[Required work] Work through the records that follow and return each line containing the word "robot".

╭─ Extracted records

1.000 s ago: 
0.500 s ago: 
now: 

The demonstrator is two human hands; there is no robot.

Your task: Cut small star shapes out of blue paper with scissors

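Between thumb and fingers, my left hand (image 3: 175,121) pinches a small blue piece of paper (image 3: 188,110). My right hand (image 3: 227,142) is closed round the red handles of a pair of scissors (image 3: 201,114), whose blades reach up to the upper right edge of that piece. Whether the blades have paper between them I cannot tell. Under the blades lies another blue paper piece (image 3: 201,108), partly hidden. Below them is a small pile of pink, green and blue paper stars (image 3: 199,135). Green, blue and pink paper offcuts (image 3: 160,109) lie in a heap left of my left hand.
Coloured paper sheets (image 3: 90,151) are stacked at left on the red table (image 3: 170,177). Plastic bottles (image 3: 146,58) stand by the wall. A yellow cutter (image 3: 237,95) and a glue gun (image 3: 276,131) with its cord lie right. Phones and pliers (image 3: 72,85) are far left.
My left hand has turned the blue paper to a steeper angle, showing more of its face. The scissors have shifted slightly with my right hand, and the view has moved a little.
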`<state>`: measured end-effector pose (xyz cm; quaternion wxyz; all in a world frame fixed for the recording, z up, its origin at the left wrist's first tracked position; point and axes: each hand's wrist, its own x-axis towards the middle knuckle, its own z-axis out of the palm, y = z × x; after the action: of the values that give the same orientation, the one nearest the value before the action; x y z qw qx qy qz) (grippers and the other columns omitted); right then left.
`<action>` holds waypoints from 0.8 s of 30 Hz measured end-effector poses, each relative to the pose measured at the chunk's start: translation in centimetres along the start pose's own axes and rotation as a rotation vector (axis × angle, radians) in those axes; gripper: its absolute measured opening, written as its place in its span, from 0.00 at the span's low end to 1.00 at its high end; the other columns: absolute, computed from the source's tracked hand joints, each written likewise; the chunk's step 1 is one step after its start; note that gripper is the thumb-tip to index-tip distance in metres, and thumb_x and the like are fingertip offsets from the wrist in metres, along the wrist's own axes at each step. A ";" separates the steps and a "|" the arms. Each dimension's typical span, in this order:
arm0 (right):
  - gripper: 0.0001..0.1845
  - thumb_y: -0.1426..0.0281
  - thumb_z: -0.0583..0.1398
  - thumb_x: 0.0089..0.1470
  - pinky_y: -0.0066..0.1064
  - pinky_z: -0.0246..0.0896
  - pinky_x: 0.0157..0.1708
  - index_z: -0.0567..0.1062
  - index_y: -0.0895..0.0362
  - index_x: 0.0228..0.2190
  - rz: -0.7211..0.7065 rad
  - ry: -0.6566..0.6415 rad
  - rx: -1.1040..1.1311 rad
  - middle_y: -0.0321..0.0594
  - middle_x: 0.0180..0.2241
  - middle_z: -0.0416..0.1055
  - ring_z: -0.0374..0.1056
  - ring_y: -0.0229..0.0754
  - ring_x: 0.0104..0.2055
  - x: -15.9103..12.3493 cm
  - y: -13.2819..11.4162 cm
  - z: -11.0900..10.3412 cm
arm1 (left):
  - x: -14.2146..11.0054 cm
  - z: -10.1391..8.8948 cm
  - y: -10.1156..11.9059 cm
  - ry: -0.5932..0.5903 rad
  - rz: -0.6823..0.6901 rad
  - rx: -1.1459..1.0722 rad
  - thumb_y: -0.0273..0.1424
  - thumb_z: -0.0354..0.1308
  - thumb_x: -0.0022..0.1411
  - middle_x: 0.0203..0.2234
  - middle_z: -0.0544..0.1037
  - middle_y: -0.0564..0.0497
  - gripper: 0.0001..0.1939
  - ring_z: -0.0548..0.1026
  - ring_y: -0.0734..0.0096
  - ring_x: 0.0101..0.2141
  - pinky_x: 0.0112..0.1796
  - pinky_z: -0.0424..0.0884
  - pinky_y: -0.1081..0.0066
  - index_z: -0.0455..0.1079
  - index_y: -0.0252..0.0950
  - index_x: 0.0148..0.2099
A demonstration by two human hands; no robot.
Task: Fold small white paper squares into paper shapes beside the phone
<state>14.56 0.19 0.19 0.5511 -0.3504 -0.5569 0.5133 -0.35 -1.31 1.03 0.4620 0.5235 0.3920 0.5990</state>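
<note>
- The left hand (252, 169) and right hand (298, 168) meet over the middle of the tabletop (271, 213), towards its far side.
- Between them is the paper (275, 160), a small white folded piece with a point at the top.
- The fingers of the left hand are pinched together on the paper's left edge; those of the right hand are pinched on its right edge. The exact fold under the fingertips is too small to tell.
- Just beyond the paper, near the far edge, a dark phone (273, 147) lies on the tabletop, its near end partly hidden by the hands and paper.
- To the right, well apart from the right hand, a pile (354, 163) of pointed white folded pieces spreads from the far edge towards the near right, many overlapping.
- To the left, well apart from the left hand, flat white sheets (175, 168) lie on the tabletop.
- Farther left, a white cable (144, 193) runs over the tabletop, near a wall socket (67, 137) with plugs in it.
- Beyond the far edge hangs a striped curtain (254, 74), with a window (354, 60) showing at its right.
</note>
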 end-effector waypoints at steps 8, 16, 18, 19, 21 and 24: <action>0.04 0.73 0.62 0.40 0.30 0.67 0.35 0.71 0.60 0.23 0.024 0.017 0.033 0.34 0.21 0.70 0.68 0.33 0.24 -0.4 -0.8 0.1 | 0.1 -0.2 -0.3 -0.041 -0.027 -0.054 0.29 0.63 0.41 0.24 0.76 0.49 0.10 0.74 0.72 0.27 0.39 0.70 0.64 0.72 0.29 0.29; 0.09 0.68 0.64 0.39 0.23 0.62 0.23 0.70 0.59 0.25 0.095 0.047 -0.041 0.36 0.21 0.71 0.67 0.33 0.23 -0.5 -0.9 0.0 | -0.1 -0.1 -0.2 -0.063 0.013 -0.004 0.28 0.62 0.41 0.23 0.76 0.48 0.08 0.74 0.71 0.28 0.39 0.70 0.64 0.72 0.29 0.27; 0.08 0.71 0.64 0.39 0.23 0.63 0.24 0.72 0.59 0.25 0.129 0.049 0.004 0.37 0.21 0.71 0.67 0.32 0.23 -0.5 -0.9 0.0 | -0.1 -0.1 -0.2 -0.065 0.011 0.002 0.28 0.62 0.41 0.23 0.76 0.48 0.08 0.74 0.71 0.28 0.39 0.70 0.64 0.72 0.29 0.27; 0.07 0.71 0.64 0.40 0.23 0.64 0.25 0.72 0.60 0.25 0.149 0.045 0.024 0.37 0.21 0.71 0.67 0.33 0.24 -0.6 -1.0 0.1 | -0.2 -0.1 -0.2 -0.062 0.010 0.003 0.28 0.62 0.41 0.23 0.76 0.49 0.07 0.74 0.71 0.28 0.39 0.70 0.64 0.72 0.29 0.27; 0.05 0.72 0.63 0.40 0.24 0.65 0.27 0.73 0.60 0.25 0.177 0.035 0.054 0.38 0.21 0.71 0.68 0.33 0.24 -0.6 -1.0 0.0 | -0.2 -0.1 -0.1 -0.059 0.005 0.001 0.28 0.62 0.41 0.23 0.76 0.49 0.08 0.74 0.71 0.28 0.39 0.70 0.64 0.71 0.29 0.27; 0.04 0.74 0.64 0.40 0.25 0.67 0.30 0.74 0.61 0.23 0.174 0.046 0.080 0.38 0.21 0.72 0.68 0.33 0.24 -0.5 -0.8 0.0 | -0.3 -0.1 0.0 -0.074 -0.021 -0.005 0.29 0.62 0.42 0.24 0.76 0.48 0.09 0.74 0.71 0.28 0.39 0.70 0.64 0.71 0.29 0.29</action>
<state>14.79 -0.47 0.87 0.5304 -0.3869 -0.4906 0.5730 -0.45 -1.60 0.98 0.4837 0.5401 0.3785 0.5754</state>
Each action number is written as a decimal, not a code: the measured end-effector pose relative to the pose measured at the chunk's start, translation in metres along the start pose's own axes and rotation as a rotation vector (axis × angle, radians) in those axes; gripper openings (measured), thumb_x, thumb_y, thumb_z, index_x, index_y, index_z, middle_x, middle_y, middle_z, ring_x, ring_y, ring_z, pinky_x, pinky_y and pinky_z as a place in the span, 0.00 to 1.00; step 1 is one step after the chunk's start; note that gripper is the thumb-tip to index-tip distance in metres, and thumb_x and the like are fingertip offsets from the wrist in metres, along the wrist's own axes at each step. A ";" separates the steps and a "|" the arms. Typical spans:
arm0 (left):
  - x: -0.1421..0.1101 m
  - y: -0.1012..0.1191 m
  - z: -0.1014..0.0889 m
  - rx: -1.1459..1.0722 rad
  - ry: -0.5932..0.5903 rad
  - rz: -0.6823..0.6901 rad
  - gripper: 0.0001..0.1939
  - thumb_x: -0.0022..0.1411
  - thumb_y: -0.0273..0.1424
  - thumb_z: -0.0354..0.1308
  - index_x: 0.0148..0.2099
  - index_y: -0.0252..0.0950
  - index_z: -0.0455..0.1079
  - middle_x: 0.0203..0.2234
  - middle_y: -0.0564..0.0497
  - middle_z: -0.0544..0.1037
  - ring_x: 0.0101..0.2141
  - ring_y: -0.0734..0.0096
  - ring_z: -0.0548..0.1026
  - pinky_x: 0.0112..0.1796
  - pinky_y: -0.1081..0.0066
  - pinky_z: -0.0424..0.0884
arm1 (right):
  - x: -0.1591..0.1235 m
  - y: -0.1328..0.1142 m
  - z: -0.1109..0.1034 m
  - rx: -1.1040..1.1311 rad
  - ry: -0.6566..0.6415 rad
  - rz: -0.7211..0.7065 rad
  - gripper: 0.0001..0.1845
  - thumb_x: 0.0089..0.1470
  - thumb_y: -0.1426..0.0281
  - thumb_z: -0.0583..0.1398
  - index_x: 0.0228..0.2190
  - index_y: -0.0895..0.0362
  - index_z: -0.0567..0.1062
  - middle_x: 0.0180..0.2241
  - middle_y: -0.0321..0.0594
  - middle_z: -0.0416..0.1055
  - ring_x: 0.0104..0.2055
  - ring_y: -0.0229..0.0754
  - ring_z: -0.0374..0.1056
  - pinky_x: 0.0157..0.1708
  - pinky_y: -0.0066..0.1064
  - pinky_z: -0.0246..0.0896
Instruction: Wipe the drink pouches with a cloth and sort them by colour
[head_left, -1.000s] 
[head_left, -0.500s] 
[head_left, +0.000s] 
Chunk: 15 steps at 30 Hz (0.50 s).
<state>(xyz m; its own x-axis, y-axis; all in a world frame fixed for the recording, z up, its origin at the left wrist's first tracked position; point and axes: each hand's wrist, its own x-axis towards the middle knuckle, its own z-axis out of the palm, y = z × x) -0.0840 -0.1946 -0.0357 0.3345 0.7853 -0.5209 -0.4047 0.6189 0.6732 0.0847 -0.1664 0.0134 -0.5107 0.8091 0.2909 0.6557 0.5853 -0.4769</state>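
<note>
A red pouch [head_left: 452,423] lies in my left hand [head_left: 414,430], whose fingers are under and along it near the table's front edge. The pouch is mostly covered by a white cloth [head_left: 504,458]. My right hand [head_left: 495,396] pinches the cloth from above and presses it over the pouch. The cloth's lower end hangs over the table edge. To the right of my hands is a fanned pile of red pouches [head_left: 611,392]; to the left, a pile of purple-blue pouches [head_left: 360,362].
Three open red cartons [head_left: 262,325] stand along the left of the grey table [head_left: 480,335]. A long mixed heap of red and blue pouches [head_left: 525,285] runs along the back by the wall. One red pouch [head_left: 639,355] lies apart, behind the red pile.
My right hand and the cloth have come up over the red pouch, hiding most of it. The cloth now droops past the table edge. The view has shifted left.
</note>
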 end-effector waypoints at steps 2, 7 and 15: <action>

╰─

[Result below]
The demonstrator is two human hands; there is no robot.
A demonstration by two human hands; no robot.

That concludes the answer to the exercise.